I expect that leaders like President-elect Biden will call for unity and urge us to move towards some vague “healing”. But without accountability, there’s no healing to be had, no moving forward at all. Some historical context from scholar Megan Nelson:

Those people that overran the Capitol–particularly those whose actions resulted in the deaths of five people–need to be prosecuted and sent to jail because it’s clear that it wasn’t just a peaceful protest.  The 147 Congresspeople who supported overturning the election should be shunned by their colleagues and forced out of office. Calls for the resignation of Senators Cruz and Hawley have already begun.  They encouraged a coup attempt. Advertisers should abandon media outlets that legitimized the Trumpist perspective. The bottom line: We must vigorously affirm that laws matter and that no one is above them. Will we do that?

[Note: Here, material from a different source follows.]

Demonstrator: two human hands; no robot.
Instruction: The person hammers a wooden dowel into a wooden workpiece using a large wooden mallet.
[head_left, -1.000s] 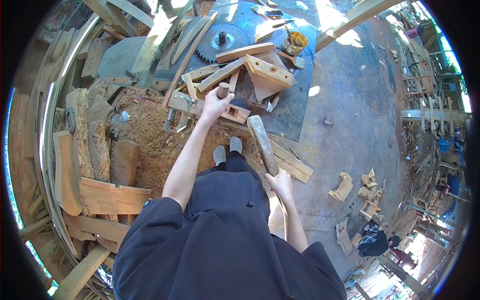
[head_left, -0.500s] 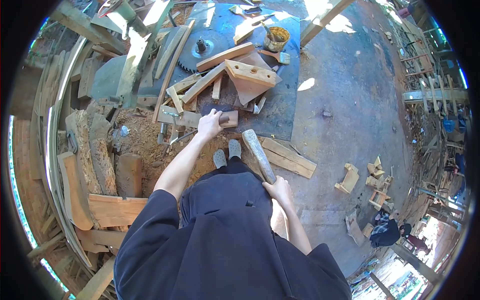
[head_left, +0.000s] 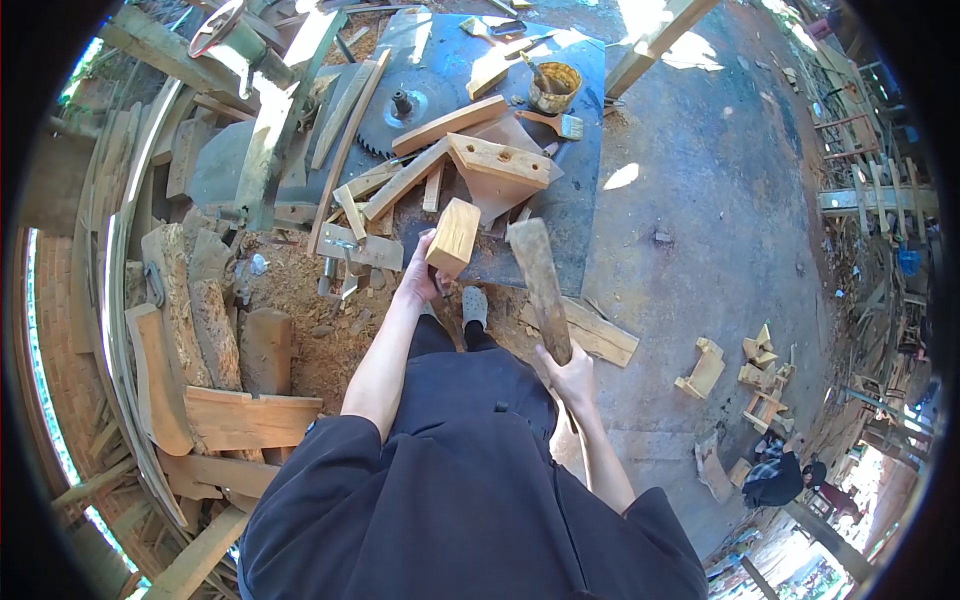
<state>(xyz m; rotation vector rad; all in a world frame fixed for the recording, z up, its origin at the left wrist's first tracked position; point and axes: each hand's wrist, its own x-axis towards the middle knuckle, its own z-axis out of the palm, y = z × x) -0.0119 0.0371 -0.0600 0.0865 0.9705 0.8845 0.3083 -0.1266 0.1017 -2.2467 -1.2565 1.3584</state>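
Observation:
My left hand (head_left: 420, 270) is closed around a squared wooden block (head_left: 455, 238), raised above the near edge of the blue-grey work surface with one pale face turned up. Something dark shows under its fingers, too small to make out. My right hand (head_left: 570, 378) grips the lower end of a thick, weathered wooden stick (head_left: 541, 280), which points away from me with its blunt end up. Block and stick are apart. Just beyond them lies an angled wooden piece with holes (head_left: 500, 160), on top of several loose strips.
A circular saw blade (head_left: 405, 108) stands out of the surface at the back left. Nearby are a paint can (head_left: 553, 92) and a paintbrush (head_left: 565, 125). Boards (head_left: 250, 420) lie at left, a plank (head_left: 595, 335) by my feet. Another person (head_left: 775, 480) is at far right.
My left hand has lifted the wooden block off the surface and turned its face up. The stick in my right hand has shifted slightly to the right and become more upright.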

The greater good–safeguarding this American experiment–will be well-served by forcing accountability on those who attempted Wednesday’s coup. To not do so only weakens our body politic, and also emboldens the radical right. And those of us who work to advance American ideals into reality would be forced to just suck up this latest national trauma. In either case it’s poisonous to the democratic governance we’re trying to affirm and perfect. Shirking this most important responsibility will make it even harder to move towards being a healthy, 21st century nation.